Search the data below for "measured"; list each line that holds it.

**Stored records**

────────────────────

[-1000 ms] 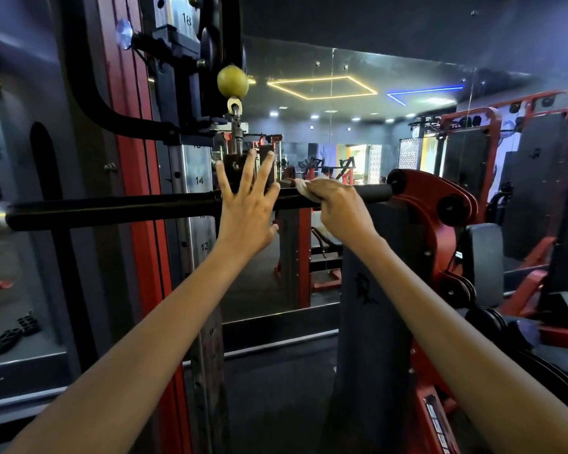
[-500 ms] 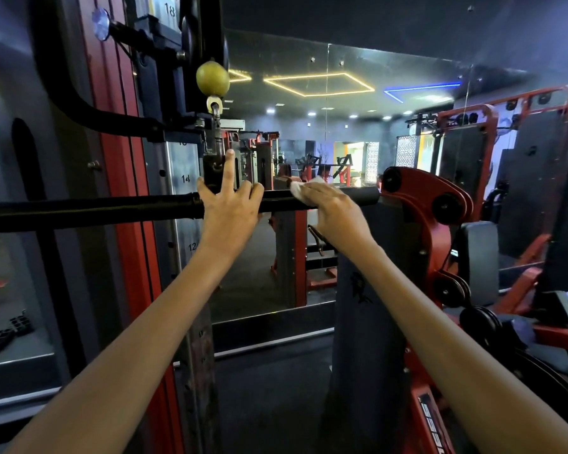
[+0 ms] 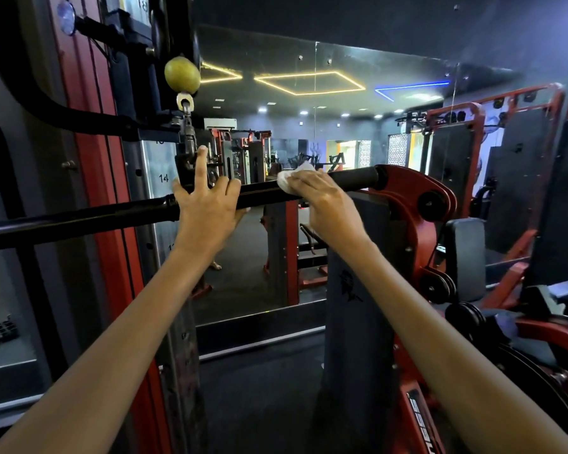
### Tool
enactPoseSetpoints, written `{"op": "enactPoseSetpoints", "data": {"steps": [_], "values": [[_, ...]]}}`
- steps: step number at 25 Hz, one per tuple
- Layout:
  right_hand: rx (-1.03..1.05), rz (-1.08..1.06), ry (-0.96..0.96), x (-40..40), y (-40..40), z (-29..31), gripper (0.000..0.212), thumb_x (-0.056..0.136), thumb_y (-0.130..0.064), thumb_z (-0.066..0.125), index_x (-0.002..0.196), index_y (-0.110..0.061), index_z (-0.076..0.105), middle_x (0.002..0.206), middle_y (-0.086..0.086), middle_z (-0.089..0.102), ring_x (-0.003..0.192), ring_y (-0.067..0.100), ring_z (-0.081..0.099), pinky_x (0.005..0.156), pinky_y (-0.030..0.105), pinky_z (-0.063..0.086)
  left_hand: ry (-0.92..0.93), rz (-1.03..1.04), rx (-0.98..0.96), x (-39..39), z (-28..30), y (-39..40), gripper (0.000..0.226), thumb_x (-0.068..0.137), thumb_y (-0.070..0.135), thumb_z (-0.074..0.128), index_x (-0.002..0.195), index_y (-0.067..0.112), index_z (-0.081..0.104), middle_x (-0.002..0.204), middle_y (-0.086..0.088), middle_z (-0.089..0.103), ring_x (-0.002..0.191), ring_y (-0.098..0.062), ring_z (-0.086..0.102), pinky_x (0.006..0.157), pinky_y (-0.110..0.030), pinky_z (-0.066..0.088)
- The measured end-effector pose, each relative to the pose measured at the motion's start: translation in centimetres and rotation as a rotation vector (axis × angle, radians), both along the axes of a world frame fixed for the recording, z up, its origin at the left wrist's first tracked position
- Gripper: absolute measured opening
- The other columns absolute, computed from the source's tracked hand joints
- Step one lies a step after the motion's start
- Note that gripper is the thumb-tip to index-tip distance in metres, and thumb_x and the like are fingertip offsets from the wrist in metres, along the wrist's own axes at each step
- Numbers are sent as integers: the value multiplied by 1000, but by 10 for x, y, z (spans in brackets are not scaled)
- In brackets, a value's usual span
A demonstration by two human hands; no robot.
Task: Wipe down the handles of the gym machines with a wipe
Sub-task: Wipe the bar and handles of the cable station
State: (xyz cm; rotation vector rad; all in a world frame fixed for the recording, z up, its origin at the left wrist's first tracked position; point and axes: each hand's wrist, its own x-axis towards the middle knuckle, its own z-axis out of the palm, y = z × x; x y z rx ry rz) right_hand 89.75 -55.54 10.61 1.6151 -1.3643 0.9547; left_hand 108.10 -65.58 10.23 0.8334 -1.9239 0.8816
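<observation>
White wipe (image 3: 287, 178) | right hand (image 3: 325, 204) presses | black handle (image 3: 351, 178) | "14"

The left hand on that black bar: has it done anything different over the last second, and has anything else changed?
The left hand had its fingers spread straight up against the black bar; now most curl over it, one still pointing up. The right hand still presses the white wipe on the bar, at most slightly shifted.
</observation>
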Motion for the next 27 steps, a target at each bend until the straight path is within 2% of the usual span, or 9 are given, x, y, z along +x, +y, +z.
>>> {"op": "enactPoseSetpoints", "data": {"steps": [4, 7, 11, 13, 19, 21, 23, 25, 27], "values": [[-25, -149, -140, -52, 23, -1, 47, 78, 22, 47, 117, 1, 61, 122, 15, 61, 116, 31, 55, 112, 43, 25, -48, 30, -14, 0, 1, 1, 52, 80, 45, 65, 109, 2, 57, 104, -15, 66, 138, -45, 24, 86, -73, 39], [-43, -180, -286, -53, 16, -2, 43, 82, 18, 46, 118, 0, 60, 124, 14, 60, 120, 31, 52, 107, 46, 37, -43, 26, -13, -1, 1, 3, 50, 79, 41, 69, 107, 2, 58, 102, -15, 67, 138, -45, 25, 85, -73, 38], [-36, 30, -131, -7, -5, -13, 48, 74, 24, 50, 116, 3, 61, 120, 18, 61, 117, 33, 54, 101, 45, 43, -35, 28, 5, -1, 0, 3, 48, 80, 39, 69, 108, 2, 59, 104, -16, 66, 139, -44, 23, 86, -73, 37], [-30, 75, -52, -13, -3, -13, 49, 72, 23, 52, 117, 3, 61, 120, 17, 61, 116, 33, 55, 98, 43, 46, -36, 32, 16, -1, 0, 3, 48, 81, 39, 68, 110, 3, 58, 106, -16, 66, 139, -44, 22, 87, -73, 37], [-56, -80, -171, -73, 27, -9, 46, 79, 21, 46, 119, 1, 60, 124, 16, 59, 118, 29, 54, 104, 38, 40, -59, 52, 14, 1, 1, 6, 50, 81, 38, 68, 114, 2, 57, 106, -17, 65, 139, -44, 21, 86, -73, 37], [-59, -39, -313, -86, 30, -4, 41, 82, 18, 45, 118, 3, 61, 119, 16, 62, 111, 25, 58, 100, 26, 41, -60, 53, 19, 1, 1, 8, 50, 80, 36, 70, 113, 1, 57, 105, -17, 65, 139, -45, 22, 86, -74, 37], [-23, 62, -633, -94, 26, 3, 36, 87, 11, 45, 117, 1, 62, 105, 13, 67, 90, 13, 60, 82, 15, 43, -61, 65, 27, 1, 1, 8, 50, 79, 36, 71, 113, 2, 58, 106, -17, 65, 139, -44, 22, 87, -75, 35], [2, 189, -935, -91, 20, 2, 31, 90, 3, 48, 113, -5, 67, 88, 2, 63, 69, 0, 51, 65, 14, 40, -60, 70, 41, 1, 2, 9, 49, 79, 36, 71, 113, 2, 58, 106, -16, 65, 139, -44, 20, 88, -75, 33], [-84, 220, -1040, -86, 17, -6, 18, 89, -4, 55, 94, -14, 69, 76, -5, 60, 57, -7, 47, 65, 12, 39, -68, 74, 56, 1, 2, 10, 49, 78, 34, 73, 113, 3, 59, 105, -16, 65, 140, -44, 20, 88, -75, 32]]}}
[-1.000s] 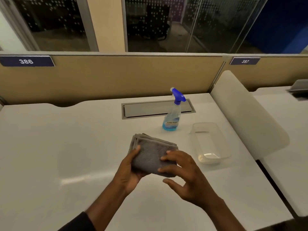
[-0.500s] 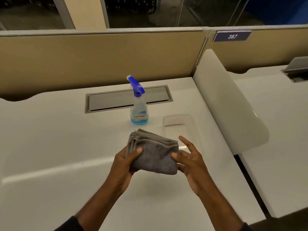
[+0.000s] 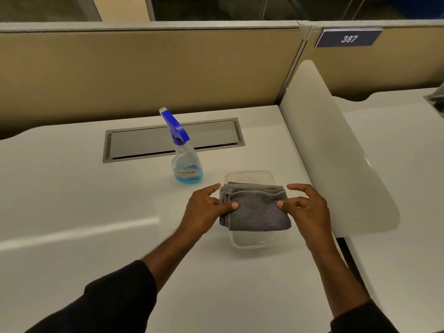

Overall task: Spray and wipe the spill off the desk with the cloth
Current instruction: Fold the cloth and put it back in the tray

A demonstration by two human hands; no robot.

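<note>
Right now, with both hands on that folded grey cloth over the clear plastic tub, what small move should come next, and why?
Probably keep the folded grey cloth in the left hand and reach the right hand toward the blue-topped spray bottle. The bottle stands untouched behind the clear plastic tub, and spraying comes before wiping. No spill is plainly visible on the white desk.

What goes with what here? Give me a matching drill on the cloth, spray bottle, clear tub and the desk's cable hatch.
1 cloth
2 spray bottle
3 clear tub
4 cable hatch

A standing upright, untouched
B lid shut, behind the bottle
C folded, held between left hand and right hand
D under the cloth

Pairs: 1-C, 2-A, 3-D, 4-B
</note>
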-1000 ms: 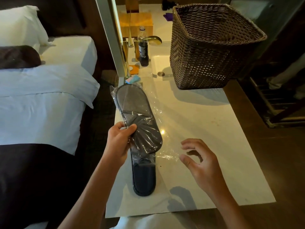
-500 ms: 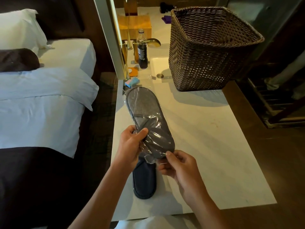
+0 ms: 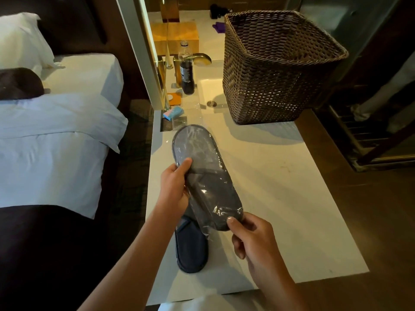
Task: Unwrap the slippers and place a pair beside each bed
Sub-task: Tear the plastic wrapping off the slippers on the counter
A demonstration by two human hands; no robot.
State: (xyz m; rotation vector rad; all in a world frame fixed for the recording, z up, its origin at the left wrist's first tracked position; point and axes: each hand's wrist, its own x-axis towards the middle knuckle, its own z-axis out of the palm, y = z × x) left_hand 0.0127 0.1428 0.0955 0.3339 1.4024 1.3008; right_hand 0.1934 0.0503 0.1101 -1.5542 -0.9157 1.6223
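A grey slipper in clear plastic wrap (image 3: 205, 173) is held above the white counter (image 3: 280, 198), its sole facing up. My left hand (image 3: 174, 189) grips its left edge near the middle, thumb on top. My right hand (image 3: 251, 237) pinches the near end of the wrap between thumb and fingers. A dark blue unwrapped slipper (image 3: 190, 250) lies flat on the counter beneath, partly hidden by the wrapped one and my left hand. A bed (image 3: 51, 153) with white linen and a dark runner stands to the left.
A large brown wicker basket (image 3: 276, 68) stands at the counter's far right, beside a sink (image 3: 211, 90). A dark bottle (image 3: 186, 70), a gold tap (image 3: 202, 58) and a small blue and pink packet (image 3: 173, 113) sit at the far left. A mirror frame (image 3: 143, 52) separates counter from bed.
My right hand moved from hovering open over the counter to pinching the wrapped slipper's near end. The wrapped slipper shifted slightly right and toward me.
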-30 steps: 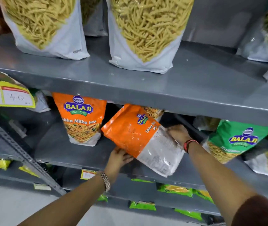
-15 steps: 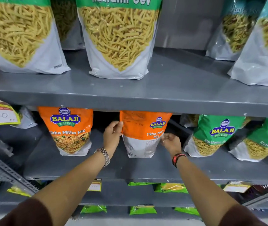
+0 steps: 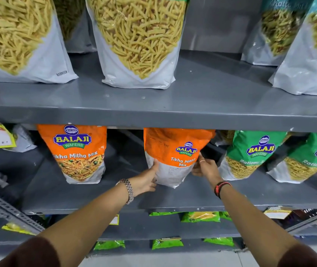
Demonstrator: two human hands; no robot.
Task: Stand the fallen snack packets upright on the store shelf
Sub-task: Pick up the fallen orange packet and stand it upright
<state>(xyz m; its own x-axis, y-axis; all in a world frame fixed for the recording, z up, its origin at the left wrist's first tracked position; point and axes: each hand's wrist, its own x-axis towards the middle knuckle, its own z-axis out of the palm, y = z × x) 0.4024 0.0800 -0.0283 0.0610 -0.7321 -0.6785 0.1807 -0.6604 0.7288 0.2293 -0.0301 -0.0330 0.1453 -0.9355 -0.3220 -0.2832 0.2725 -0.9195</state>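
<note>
Between both hands [image 3: 146, 182] — upright orange packet [image 3: 173, 157]

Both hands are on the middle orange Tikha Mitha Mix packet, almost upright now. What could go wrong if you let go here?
The orange packet has nothing beside it, so it may tip sideways once the left hand and right hand release. It shows its back; facing stays wrong. Withdrawing the right hand might nudge the leaning green packet.

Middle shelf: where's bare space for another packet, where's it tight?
Widest bare patch: between the front-facing orange packet and the held orange packet, where the left hand sits. The shelf's front strip is bare too. Tight on the right: right hand squeezed against the green packets.
</note>
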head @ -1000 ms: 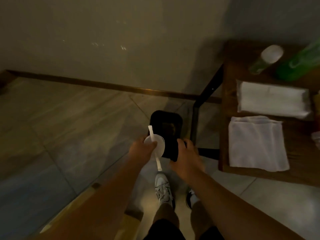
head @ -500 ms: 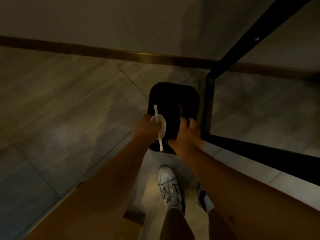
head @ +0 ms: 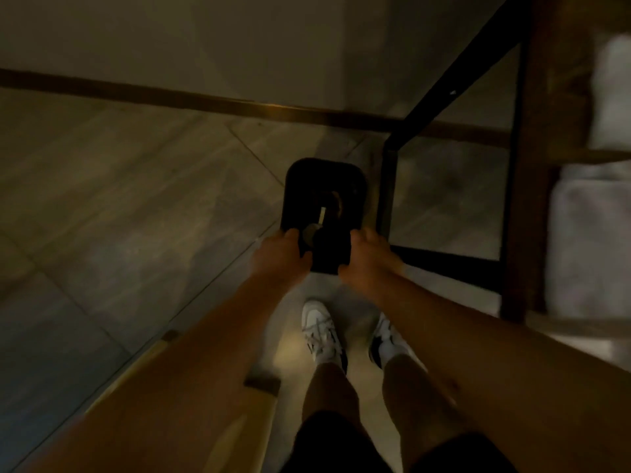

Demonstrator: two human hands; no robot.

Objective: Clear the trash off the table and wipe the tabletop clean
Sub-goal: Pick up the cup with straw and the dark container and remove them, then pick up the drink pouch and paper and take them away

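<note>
A black trash bin (head: 355, 186) stands on the floor beside the table's black leg. My left hand (head: 278, 259) is at the bin's near left rim, fingers curled around a white lidded cup (head: 309, 233). The cup's straw (head: 322, 215) points into the dark opening, and the cup sits low inside the mouth. My right hand (head: 367, 259) grips the bin's near right edge next to a black flap (head: 329, 254). The wooden table (head: 532, 199) runs down the right side, carrying a blurred white cloth (head: 587, 250).
The table's black metal frame (head: 387, 186) stands just right of the bin. A second white bundle (head: 611, 97) lies farther back on the table. My shoes (head: 322, 332) are on the tiled floor just behind the bin. A wall and baseboard (head: 170, 93) lie beyond.
My left hand has lowered the cup from above the rim down into the bin's opening. My right hand stayed on the near edge. The view shifted, and the table's cloths show again at the right.
</note>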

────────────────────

**SOLUTION TO THE EXERCISE**
- The measured end-effector pose, each relative to the pose measured at the motion's start: translation in centimetres and rotation as a rotation vector (axis × angle, radians), both along the axes of a world frame fixed for the recording, z up, its origin at the left wrist's first tracked position
- Gripper: absolute measured opening

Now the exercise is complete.